Esa experiencia real contiene una pregunta: ¿De qué me vale ganar esta vida, si pierdo la más valiosa y eterna? De nada vale, pues, ser rico, si eso va a suponer perder el Tesoro más valioso, la Vida Eterna.
El Evangelio de hoy nos habla de esa realidad. A través de la parábola del rico epulón y del pobre Lázaro, nos presenta la realidad cruda de la vida. Mientras el rico se banquetea y vive una vida despreocupada, llena de placeres y satisfacciones, pensando en sólo apetecer a su egoísmo, Lázaro, pasándolo mal, yace carente de lo más elemental para vivir. La codicia y avaricia de unos contrasta con el sufrimiento y la pobreza de otros.

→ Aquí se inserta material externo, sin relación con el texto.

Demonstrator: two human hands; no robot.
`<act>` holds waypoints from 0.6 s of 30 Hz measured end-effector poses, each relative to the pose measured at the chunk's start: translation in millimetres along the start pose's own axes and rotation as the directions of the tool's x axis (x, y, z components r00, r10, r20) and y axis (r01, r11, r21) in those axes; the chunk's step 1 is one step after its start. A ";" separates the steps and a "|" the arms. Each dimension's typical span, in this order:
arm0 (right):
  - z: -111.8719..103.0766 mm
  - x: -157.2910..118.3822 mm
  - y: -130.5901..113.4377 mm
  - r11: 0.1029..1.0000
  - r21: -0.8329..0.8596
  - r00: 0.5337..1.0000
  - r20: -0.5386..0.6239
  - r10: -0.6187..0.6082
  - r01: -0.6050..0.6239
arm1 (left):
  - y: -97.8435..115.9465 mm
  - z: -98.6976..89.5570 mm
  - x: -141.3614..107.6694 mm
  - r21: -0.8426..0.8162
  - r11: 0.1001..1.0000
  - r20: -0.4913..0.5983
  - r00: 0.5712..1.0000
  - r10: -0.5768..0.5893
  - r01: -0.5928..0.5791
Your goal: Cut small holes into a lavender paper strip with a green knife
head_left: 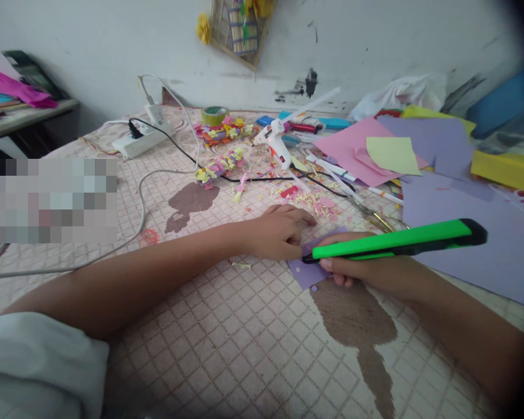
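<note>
near the middle of the frame the right hand [367,267] is curled around a green cutter [397,240], holding it nearly flat with its dark tip pointing left onto a small purple paper piece [303,272]. the left hand [279,233] lies just left of that tip, fingers bent and pressed down on the upper edge of the same paper piece, holding nothing else. the paper piece sits flat on the checked cloth [244,337] between the two hands, partly hidden under them.

just above the hands lies a scatter of paper scraps [310,201], and to their right a pair of scissors [375,218]. further up, centre, a white glue gun [275,142] stands with its black cord [192,157] running left to a power strip [142,142] in the upper left. a roll of tape [213,114] sits behind some coloured paper garlands [220,166]. on the right side big purple sheets [484,233] and a pink sheet [353,145] overlap, with a yellow sheet [393,154] on top.
</note>
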State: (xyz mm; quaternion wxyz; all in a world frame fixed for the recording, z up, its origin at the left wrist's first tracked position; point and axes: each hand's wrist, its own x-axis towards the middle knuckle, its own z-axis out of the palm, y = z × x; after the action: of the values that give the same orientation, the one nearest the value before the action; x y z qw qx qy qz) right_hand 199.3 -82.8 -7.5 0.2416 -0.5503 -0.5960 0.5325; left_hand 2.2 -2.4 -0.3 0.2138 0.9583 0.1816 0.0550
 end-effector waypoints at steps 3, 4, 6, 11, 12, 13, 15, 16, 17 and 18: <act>1.5 -0.5 -3.0 0.993 0.051 0.995 0.007 0.103 -0.103 | 0.6 -0.5 -0.3 0.001 1.000 0.003 1.000 0.000 0.000; 1.8 -0.4 -3.8 0.993 0.057 0.994 0.002 0.107 -0.107 | 0.8 -0.6 -0.5 0.002 1.000 0.004 1.000 -0.001 0.001; 2.0 -0.3 -4.7 0.993 0.058 0.994 -0.001 0.105 -0.105 | 0.9 -0.9 -1.0 0.002 1.000 0.007 1.000 -0.007 0.007; 1.3 -0.4 -4.7 0.991 0.041 0.992 0.021 0.124 -0.125 | 0.8 -1.2 -0.8 -0.006 1.000 0.012 1.000 -0.005 0.005; 1.1 -0.8 -4.7 0.991 0.035 0.992 0.021 0.125 -0.126 | 0.7 -1.1 -0.7 -0.005 1.000 0.014 1.000 -0.004 0.004; 0.8 -1.1 -4.6 0.992 0.028 0.992 0.018 0.122 -0.123 | 0.6 -1.1 -0.7 -0.005 1.000 0.016 1.000 -0.004 0.004; 0.2 -1.6 -4.3 0.994 0.021 0.994 0.012 0.108 -0.108 | 0.4 -1.1 -0.7 -0.006 1.000 0.021 1.000 -0.004 0.004; 0.0 -1.6 -4.1 0.995 0.021 0.995 0.016 0.101 -0.101 | 0.3 -1.1 -0.8 -0.007 1.000 0.022 1.000 -0.003 0.003; -0.3 -1.3 -3.9 0.995 0.024 0.995 0.021 0.097 -0.097 | 0.2 -1.2 -1.0 -0.007 1.000 0.021 1.000 -0.001 0.001; -0.5 -1.0 -3.6 0.995 0.030 0.995 0.028 0.097 -0.098 | 0.2 -1.4 -1.1 -0.006 1.000 0.020 1.000 0.002 -0.002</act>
State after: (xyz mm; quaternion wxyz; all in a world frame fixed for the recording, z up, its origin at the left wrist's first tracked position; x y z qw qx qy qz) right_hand 198.6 -82.9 -3.9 0.2158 -0.5677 -0.5632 0.5603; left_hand 1.0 -2.4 1.0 0.2185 0.9583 0.1783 0.0460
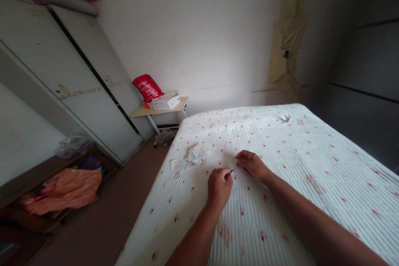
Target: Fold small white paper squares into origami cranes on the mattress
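The left hand point(220, 183) is over the middle of the bed point(268, 224), nearer the left edge than the right one, its grip clamped with thumb and forefinger on a slim dark piece point(232, 171). The piece's tip points toward the right hand point(252, 164), which is just beside it, farther from the left edge, with thumb and fingertips bent toward the piece; whether that grip is closed on anything cannot be told. Overlapping printed paper slips point(198, 153) lie past the left hand, close to the bed's left edge. A crumpled white scrap point(284, 119) lies near the far right corner. Beyond the far left corner, a small worktop point(141, 112) carries a white carton point(171, 102) and, at its left end, a red plastic packet point(147, 87), tilted.
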Action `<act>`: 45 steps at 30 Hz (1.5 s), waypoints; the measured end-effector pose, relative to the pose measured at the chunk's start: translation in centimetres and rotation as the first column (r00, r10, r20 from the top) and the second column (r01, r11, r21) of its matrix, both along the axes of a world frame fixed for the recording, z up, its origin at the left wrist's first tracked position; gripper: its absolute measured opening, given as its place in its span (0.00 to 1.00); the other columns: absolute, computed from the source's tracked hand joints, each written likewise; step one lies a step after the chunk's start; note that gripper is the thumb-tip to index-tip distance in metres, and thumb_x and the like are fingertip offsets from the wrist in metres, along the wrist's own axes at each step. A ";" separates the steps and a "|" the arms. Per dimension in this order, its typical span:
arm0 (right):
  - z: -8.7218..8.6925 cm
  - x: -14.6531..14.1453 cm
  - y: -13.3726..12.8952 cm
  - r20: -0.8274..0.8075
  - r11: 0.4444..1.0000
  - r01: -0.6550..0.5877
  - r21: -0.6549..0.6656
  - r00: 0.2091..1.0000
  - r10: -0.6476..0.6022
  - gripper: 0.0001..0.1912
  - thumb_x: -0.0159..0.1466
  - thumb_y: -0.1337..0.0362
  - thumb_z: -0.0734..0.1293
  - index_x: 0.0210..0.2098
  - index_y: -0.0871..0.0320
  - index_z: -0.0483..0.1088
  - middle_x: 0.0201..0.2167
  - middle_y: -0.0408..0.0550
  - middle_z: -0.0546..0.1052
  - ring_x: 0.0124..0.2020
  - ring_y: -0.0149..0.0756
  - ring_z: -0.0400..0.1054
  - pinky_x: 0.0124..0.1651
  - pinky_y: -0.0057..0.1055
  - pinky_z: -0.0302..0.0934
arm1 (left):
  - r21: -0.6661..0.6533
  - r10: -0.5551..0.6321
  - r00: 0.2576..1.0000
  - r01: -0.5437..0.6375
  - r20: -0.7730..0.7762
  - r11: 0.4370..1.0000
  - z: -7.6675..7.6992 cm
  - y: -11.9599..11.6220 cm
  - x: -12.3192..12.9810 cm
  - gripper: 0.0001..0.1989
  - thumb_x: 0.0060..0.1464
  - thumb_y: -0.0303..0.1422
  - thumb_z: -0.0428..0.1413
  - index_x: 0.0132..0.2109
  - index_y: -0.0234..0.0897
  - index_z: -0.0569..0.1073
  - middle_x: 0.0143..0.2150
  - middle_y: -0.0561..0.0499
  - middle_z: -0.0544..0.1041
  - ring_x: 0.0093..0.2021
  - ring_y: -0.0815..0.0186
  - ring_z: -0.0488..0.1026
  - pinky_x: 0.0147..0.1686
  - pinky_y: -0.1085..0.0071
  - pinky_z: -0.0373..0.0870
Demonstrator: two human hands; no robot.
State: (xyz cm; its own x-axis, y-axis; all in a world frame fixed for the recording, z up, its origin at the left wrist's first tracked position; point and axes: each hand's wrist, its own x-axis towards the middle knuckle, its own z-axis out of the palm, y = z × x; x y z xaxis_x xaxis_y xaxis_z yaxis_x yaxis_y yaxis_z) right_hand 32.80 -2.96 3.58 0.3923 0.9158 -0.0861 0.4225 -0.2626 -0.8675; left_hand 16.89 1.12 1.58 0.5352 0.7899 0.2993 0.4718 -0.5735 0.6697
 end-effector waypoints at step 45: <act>-1.7 -1.1 -0.9 0.392 0.902 -0.340 0.264 0.893 0.222 0.16 0.50 0.79 0.58 0.33 0.59 0.71 0.35 0.48 0.71 0.37 0.34 0.67 0.42 0.30 0.60 | -0.029 0.022 0.967 -0.030 -0.255 0.999 0.3 0.4 -0.1 0.11 0.48 0.27 0.51 0.39 0.40 0.74 0.31 0.54 0.75 0.32 0.69 0.70 0.32 0.75 0.60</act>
State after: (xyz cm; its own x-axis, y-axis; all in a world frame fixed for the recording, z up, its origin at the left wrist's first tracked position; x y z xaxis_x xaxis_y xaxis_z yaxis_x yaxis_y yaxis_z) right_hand 31.73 -3.85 1.90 0.0639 0.9453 0.3199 0.7225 0.1773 -0.6682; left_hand 16.75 1.49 1.85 0.5695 0.8117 0.1293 0.6439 -0.5384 0.5436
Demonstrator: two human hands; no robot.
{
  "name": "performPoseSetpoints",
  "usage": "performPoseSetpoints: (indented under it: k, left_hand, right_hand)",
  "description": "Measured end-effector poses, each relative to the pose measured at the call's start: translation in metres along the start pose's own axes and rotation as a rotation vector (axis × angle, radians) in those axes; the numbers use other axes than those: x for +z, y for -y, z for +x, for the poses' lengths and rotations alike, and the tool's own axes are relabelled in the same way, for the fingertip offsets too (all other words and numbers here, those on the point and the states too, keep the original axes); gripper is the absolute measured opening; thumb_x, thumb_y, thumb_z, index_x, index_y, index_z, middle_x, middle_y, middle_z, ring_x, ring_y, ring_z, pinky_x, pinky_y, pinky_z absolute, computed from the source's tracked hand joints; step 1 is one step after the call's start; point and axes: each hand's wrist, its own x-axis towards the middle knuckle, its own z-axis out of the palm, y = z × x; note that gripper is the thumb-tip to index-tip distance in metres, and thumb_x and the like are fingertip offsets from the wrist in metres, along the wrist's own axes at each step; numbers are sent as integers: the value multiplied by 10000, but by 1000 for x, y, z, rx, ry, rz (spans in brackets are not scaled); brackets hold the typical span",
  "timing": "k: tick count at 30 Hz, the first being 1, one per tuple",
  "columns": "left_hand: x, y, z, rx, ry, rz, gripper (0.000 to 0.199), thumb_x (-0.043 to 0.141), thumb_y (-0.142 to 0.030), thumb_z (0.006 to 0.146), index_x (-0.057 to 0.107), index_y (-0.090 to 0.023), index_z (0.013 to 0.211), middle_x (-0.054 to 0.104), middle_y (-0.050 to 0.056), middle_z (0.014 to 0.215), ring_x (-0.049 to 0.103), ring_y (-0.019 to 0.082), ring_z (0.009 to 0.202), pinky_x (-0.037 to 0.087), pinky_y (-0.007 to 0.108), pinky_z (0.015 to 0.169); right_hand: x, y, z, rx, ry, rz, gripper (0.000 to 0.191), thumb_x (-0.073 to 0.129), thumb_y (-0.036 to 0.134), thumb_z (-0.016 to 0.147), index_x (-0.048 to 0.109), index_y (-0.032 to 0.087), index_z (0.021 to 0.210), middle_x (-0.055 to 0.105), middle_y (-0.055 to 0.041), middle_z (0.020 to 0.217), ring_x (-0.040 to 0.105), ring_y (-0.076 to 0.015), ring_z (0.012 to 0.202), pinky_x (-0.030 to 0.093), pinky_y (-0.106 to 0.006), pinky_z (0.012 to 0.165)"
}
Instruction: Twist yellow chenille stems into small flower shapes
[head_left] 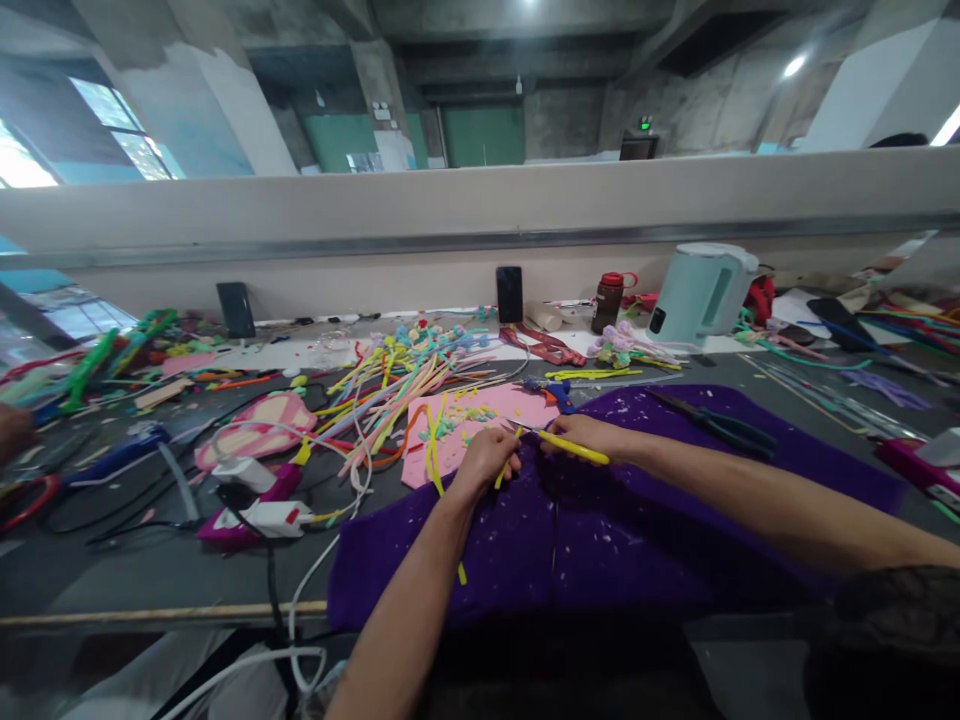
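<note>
My left hand (489, 458) is closed around thin yellow strips (433, 450), one hanging down past my wrist onto the purple cloth (495, 560). Just to its right, my right hand (581, 438) grips yellow-handled scissors (574, 447), whose tips point at the left hand. Both hands are over the upper part of the cloth. Behind them lies a pink sheet (414, 465) scattered with small yellow and green pieces. A blue and orange tool (559, 397) rests at the sheet's right edge.
Colourful stems pile up behind the sheet. Dark-handled pliers (731, 430) lie on the cloth at right. A kettle (701, 295), a brown bottle (609, 303) and a phone (509, 294) stand at the back. Power strips (229, 528) and cables are at left. Another person's hand (15, 432) shows far left.
</note>
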Motion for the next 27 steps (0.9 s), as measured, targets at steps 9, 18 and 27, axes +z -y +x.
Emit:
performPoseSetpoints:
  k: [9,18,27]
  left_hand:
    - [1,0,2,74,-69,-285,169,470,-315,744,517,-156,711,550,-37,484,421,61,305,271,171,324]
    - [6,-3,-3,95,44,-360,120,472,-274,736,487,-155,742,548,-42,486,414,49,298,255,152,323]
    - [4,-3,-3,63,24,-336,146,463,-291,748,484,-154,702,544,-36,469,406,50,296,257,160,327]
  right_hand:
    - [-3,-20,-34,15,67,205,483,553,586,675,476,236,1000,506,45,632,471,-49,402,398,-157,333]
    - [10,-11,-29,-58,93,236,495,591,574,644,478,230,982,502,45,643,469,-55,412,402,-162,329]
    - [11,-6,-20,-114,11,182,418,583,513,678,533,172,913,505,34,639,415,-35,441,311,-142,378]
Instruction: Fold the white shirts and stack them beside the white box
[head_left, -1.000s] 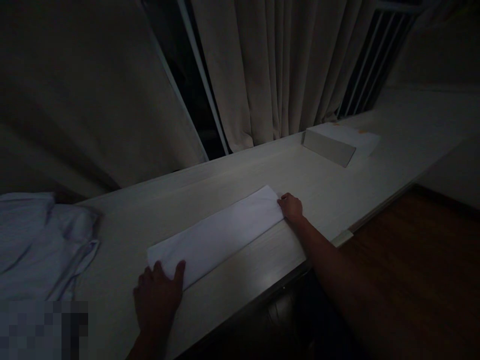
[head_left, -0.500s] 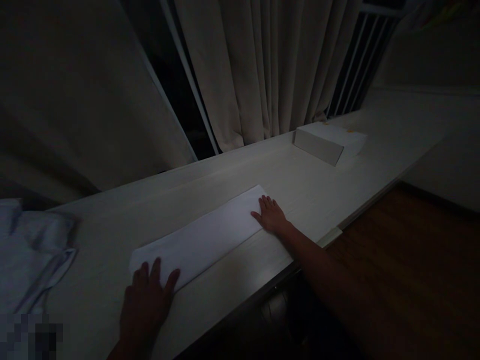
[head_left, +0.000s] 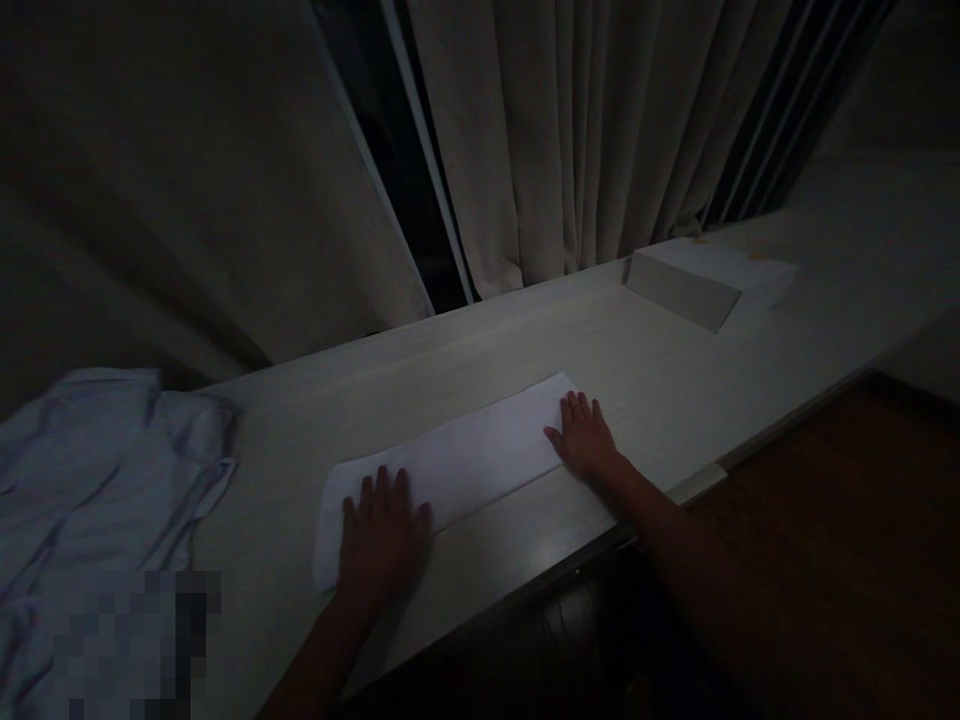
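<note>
A long white folded cloth lies flat on the pale table, running from lower left to upper right. On its left part rests my left hand, palm down with the fingers spread. My right hand lies on the cloth's right end, its fingers stretched out and slightly apart. Both hands press on top of the cloth, and neither is closed round it.
A crumpled bluish-grey cloth heap sits at the left. An open white box stands at the back right. Beige curtains hang behind the table. Wooden floor shows at the lower right.
My left hand has moved further onto the cloth's left part, which shows more of its left edge. The view has shifted left, bringing more of the cloth heap into sight.
</note>
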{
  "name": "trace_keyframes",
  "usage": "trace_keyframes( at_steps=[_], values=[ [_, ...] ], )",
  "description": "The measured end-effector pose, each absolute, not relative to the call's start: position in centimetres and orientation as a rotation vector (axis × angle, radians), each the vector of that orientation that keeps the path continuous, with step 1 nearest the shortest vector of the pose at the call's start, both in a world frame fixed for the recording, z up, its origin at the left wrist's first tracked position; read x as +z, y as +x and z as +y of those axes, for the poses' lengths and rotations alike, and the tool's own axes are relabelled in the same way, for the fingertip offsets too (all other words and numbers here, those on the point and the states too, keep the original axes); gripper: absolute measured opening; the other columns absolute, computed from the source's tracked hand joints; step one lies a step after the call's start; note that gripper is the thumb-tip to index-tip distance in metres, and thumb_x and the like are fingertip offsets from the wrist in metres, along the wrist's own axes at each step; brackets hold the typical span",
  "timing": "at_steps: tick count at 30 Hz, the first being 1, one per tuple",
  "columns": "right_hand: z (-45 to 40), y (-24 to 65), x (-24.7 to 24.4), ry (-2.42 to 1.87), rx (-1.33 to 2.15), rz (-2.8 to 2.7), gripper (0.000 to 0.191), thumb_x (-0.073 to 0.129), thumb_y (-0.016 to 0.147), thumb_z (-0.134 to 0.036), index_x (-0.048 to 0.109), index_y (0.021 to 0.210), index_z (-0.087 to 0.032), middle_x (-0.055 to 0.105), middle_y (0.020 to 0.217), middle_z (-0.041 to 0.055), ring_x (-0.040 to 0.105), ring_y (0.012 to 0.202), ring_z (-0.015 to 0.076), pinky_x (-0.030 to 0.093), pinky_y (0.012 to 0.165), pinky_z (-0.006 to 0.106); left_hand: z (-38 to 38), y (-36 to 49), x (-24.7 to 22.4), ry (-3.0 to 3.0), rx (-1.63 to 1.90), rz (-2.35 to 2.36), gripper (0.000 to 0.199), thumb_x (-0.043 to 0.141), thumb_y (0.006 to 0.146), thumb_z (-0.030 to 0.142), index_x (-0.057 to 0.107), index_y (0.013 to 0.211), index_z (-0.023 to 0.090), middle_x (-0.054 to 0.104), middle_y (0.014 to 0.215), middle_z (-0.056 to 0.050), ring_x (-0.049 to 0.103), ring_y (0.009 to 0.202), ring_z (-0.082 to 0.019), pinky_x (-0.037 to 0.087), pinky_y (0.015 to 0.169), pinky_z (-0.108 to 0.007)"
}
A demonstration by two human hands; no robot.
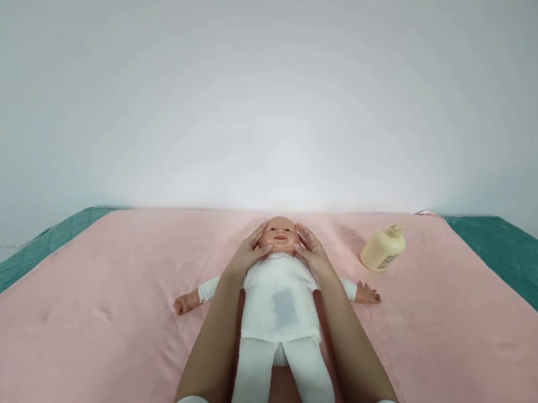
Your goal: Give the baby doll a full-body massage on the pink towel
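A baby doll [276,301] with a white cloth body lies face up on a pink sheet [89,322], its arms spread out and its legs toward me. A grey-blue patch shows on its belly. My left hand [251,251] rests on the left side of the doll's head, fingers spread, thumb along the cheek and jaw. On the right side of the head, my right hand [311,247] lies the same way, its fingers apart. The head is between my two palms, and neither hand is closed around it.
A pale yellow pump bottle [382,250] stands tilted on the sheet to the right of the doll. Green quilted fabric [527,271] shows beyond the sheet at both sides. A plain white wall [253,96] rises behind the far edge.
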State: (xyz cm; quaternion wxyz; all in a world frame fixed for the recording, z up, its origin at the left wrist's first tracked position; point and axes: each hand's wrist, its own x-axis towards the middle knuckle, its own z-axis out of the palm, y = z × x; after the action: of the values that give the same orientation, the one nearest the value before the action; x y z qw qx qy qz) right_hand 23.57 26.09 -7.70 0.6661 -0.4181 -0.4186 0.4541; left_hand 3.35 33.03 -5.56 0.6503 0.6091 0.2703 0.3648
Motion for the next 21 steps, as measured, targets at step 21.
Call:
trace_keyframes(
  at_steps=[21],
  values=[
    [25.2, 22.7, -5.7, -1.007, 1.004, -0.962, 0.078, 0.081, 0.068, -0.046, 0.052, 0.137, -0.025, 0.046, 0.151, 0.0081, 0.042, 0.14, 0.029, 0.037, 0.116, 0.05, 32.4, 3.6, -5.0, 1.537, 0.81, 0.674, 0.101, 0.073, 0.075, 0.055, 0.021, 0.156, 0.026, 0.028, 0.16, -0.01, 0.033, 0.144, -0.032, 0.032, 0.117, -0.045]
  ],
)
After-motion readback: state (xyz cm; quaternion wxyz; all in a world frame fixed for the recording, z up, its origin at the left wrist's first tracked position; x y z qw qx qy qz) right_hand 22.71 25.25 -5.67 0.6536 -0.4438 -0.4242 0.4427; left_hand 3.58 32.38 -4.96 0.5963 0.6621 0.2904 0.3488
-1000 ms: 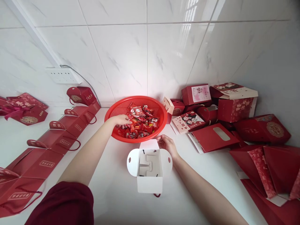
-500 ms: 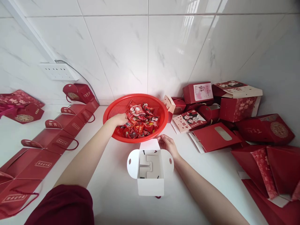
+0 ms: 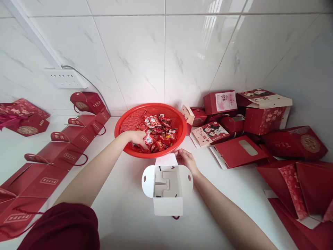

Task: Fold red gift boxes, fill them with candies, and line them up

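Note:
My left hand reaches into a red plastic basket. Its fingers are closed about a red wrapped candy among several others; some fingertips are hidden in the heap. Directly before the basket stands a paper gift box, white inside, with its flaps spread out. The box is hollow, and its interlocking bottom tabs show. At the box's far right corner my right hand has its fingers curled against the back flap, gripping it. A bit of dark red cord pokes out beneath the near flap.
A row of folded red gift boxes with cord handles lines the left side. Red and cream boxes are piled on the right. At the back, a white power strip is fixed to the tiled wall.
My left hand has moved right and a little nearer, deeper into the candies, shifting some of them. My right hand and the box stay in place.

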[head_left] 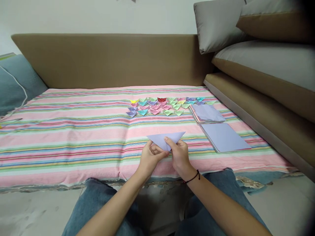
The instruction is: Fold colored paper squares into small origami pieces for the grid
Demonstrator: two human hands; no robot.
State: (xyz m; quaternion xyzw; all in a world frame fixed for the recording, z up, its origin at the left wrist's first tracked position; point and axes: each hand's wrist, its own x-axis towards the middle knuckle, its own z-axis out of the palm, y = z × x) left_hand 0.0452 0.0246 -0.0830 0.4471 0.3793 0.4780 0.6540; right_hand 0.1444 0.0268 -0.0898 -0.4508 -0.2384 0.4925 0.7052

Mal gasta su vida, su tiempo y su dinero consumido en basuras que no tardarán mucho en desaparecer, porque son caducas y efímeras. La vida es nuestro gran tesoro y nuestra oportunidad para compartir toda la riqueza que se nos ha dado con los demás. Sobre todo con aquellos que más lo necesitan. Riqueza que no consiste solamente en lo material, sino también toda nuestra riqueza espiritual.
En este año de la Misericordia, proclamada por el Papa Francisco, pidamos al Espíritu de Dios vivir las obras de Misericordia, corporales y espirituales, como tesoro de todas nuestras riqueza recibidas.Será la mejor forma de compartirlas.